Je n'ai jamais mangé une seule fois, donc je ne peux pas parler avec beaucoup d'autorité, mais je me souviendrai toujours de la frénésie avec laquelle, à l'âge de 16 ans, j'ai mangé une barre entière de chocolat au lait 125g très rapidement la maison un après-midi, et l'impuissance profonde et le dégoût auto-dirigé qui ont émergé dès que le repas était fini, et la tentative ratée de fourrer mes doigts dans ma gorge et vomir loin, et la tromperie que j'ai très facilement pratiquée ce soir-là, afin de se coucher assez tôt pour manquer le dîner de famille. Cela illustre également le fait que toutes les crises ne sont pas objectivement excessives; une frénésie peut être subjective (Fairburn, 2008: 10-11, 14), c'est-à-dire que le total des calories consommées peut ne pas être terriblement élevé (moins de 700 dans mon cas). Il y a donc un continuum plutôt qu'une dichotomie entre manger «acceptable» et «inacceptable», ou «normal» et «excessif». Le jugement porté sur l'endroit où se situe un épisode dépend beaucoup des quantités relatives (c'est-à-dire du contexte alimentaire dans lequel il se produit) et de la clarté mentale et de l'équilibre (ie le contexte cognitif). Une «frénésie» n'a pas besoin d'être perçue comme telle, et quand elle l'est, elle devient une. La restriction «compensatoire» et / ou la purge qui suit la rend beaucoup plus susceptible de se reproduire, de sorte qu'un cycle impitoyable se développe dans lequel il n'y a même pas la stabilité relative (mortelle) de la famine, mais des épisodes répétés d'alimentation compulsivement compulsive. par son opposé. La frénésie alimentaire a été caractérisée comme la tentative d'éviter la conscience de soi, et la même chose pourrait être dite de l'anorexie. La conscience qu'il n'est pas nécessaire de vivre selon des règles si inflexibles qu'elles peuvent être «brisées» et que ce sont des règles créées par soi-même que d'autres, plus saines et plus heureuses n'épouseraient, est cruciale à la fois pour mettre fin à la frénésie l'éviter en premier lieu.

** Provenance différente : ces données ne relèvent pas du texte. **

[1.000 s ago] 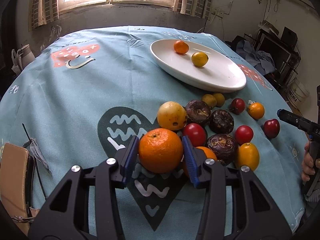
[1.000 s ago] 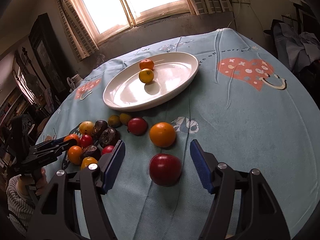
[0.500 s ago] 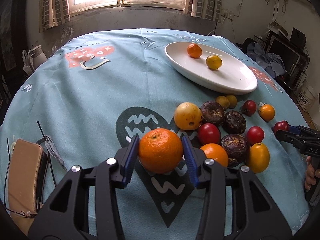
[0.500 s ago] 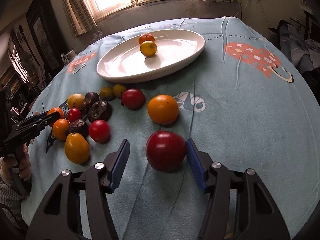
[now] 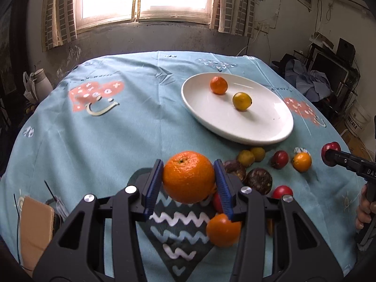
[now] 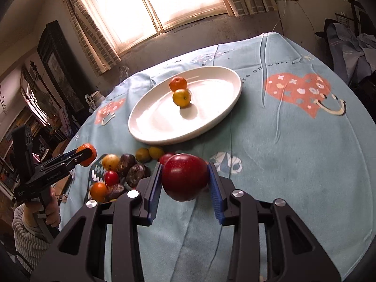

Il est possible de trouver un moyen de sortir du piège à deux dents de l'anorexie: boulimie / boulimie, ou la mort. Il y a une troisième voie: la récupération. Je ne peux pas dire si j'avais mangé moins je serais devenu plus désespéré tôt et récupéré plus tôt, ou si je serais seulement descendu l'un des autres itinéraires, mais j'ai essayé de donner quelques raisons possibles pour des choses ayant tourné comme ils l'ont fait. Il est important de reconnaître que, à moins que le rétablissement ne soit adopté, il n'y a que ces deux possibilités. Mais pourquoi les choisir quand la vie et la santé sont aussi à portée de main?

Merci au lecteur dont la question a suscité ce message.